→ **AIM OF THE TASK**
Return the data that follows exactly as it appears. Pictures do not belong in the copy.

→ **RAW DATA**
--*--

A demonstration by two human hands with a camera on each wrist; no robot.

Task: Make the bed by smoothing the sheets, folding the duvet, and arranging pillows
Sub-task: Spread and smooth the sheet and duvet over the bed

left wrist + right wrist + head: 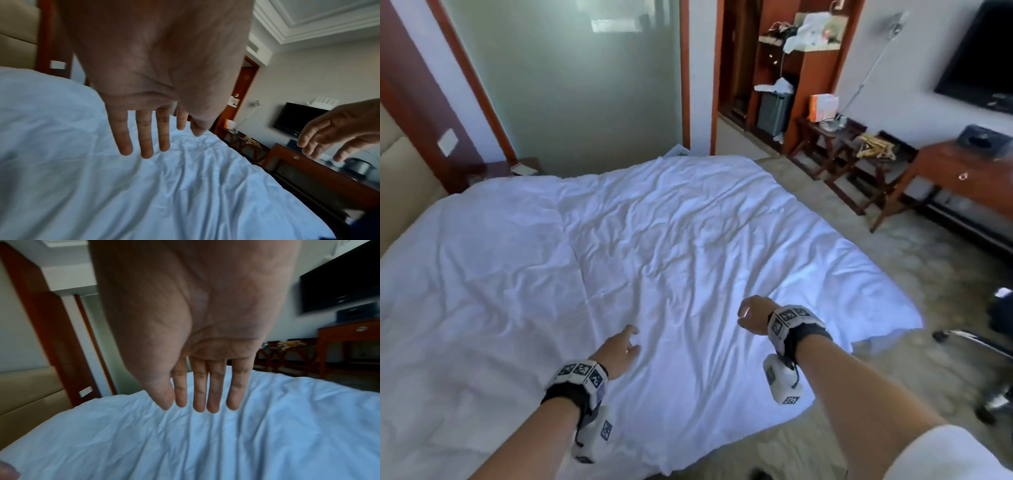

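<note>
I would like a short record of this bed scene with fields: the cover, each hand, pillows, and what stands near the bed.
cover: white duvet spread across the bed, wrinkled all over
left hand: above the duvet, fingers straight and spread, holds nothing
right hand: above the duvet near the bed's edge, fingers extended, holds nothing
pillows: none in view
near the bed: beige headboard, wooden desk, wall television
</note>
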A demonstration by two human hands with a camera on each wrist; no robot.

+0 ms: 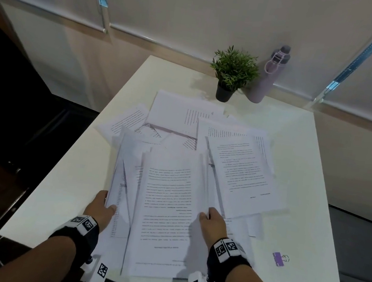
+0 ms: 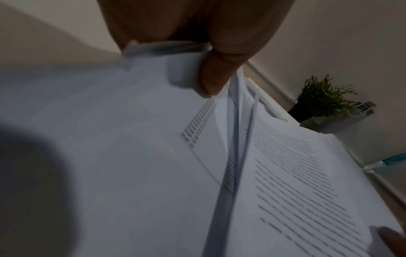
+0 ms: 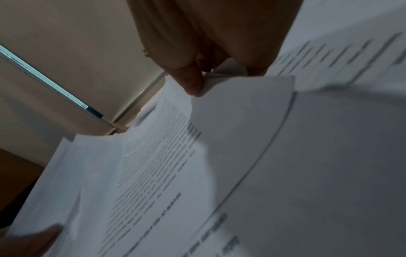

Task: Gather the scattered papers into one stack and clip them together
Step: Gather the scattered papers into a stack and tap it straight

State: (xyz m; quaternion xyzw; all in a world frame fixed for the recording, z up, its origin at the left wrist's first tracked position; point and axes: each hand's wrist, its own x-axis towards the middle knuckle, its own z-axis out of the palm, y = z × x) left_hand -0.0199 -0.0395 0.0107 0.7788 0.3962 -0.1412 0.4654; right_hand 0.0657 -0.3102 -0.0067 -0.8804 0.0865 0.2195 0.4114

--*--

→ **RESPONSE**
A demonstration by two human hands with a camera on each wrist; no robot.

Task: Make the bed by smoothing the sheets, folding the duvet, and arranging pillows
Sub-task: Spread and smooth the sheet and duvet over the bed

left wrist + right wrist + head: 

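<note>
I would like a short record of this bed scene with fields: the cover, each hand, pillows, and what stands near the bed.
cover: white duvet spread across the bed, wrinkled all over
left hand: above the duvet, fingers straight and spread, holds nothing
right hand: above the duvet near the bed's edge, fingers extended, holds nothing
pillows: none in view
near the bed: beige headboard, wooden desk, wall television
</note>
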A demonstration by two human hands with a camera on each wrist; no robot.

+0 ms: 
+0 ms: 
+0 ms: 

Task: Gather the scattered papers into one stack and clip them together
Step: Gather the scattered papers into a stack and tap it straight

State: (xyz m; quaternion xyzw; all in a world frame fixed for the recording, z up, its origin at the left wrist's first tracked position; point and axes: each hand's wrist, its own x-axis towards the middle knuckle, its own z-axis out of the palm, y = z × x) left_hand -0.0199 -0.0395 0.0107 0.7788 0.3962 -0.1412 0.4654; right_hand 0.0657 -0.3102 -0.0067 -0.8804 0.0865 0.2195 0.4114

Nothing else is needed for the answer.